**WHAT IS BEING ASKED:**
Across these entries, report how many lines include the string "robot", with nothing but the number.
#####
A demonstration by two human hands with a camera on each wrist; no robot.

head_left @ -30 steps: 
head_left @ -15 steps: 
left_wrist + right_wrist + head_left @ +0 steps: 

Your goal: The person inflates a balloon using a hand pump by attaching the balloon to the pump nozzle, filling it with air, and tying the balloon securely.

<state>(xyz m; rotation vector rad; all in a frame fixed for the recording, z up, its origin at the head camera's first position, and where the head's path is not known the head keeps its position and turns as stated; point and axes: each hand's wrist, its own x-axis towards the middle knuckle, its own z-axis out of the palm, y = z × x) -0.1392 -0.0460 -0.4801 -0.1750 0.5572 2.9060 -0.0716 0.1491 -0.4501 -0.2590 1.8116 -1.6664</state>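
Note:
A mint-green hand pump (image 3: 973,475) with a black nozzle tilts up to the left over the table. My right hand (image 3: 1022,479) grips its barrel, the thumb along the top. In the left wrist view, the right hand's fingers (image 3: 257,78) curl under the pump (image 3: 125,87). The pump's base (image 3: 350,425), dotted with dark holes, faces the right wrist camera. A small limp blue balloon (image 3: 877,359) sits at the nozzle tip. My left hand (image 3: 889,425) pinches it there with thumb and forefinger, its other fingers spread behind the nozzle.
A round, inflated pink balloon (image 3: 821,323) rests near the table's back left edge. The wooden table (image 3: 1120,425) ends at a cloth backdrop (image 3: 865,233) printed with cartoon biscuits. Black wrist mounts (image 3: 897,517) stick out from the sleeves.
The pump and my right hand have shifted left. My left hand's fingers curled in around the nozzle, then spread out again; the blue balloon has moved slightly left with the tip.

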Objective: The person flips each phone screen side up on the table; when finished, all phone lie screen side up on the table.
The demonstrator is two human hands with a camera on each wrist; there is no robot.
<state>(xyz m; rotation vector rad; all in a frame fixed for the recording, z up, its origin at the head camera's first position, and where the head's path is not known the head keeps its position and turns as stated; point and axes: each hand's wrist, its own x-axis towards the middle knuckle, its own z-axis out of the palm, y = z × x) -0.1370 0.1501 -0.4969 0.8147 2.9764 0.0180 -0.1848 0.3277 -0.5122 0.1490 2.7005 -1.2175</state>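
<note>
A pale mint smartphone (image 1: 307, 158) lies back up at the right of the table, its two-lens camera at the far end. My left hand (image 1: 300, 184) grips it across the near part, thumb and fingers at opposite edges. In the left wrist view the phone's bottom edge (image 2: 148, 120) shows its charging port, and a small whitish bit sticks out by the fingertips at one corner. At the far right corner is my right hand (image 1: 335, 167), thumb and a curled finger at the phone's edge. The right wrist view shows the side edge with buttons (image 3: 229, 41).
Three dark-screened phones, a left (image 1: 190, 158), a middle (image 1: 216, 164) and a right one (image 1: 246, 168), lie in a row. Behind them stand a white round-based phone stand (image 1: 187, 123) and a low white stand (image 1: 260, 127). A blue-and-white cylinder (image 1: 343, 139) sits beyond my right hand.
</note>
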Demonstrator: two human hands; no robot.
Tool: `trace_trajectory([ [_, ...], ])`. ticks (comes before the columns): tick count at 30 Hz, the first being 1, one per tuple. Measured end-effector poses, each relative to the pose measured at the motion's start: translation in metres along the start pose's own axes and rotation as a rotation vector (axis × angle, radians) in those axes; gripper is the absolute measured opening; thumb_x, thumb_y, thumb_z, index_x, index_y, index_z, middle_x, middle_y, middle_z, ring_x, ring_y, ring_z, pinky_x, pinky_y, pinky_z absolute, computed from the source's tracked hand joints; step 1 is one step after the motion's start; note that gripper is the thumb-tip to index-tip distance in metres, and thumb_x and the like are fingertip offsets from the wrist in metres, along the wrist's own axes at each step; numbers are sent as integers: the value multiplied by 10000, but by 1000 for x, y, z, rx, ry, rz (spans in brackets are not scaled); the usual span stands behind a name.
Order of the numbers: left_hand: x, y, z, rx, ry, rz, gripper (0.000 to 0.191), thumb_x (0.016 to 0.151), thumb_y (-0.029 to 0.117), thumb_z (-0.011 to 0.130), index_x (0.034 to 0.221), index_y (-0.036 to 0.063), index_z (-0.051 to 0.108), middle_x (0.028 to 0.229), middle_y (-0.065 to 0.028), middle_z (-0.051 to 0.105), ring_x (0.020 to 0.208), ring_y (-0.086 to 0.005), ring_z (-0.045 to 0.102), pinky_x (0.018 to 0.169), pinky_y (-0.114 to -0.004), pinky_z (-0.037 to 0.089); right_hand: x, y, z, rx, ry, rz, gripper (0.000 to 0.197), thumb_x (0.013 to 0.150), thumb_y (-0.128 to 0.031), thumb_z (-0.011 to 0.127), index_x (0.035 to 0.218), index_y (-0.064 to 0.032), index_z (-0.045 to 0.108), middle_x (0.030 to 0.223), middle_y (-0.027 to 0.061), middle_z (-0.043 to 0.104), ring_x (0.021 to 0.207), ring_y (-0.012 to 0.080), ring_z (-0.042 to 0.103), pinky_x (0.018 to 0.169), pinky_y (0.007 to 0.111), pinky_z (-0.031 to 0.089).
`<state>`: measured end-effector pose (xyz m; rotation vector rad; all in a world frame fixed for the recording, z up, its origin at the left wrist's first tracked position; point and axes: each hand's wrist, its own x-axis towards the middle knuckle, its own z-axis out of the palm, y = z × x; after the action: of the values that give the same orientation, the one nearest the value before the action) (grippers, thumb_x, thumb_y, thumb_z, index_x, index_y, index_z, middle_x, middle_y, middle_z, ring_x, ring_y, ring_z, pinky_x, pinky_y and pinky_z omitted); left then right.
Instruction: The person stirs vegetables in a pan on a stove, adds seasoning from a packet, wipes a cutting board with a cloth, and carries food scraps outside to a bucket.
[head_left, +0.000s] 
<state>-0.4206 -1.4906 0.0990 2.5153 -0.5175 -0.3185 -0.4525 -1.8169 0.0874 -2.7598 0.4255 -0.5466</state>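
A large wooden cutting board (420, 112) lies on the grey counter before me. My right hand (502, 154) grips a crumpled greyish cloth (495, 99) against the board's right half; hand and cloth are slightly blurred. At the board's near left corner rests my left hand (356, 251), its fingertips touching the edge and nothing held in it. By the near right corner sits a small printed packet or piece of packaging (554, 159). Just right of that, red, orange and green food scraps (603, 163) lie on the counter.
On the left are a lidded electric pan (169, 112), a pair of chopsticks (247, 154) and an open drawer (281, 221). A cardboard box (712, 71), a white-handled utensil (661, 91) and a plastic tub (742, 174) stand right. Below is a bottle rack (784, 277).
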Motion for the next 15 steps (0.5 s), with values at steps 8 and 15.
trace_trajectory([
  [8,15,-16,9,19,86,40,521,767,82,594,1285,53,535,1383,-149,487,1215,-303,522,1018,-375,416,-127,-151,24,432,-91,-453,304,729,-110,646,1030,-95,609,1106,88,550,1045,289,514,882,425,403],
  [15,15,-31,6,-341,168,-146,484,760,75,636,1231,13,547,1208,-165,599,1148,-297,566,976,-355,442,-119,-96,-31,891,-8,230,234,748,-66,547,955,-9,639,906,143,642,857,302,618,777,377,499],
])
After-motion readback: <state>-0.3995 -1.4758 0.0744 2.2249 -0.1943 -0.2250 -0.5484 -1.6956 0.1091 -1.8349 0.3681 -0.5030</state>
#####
**REPLY:**
3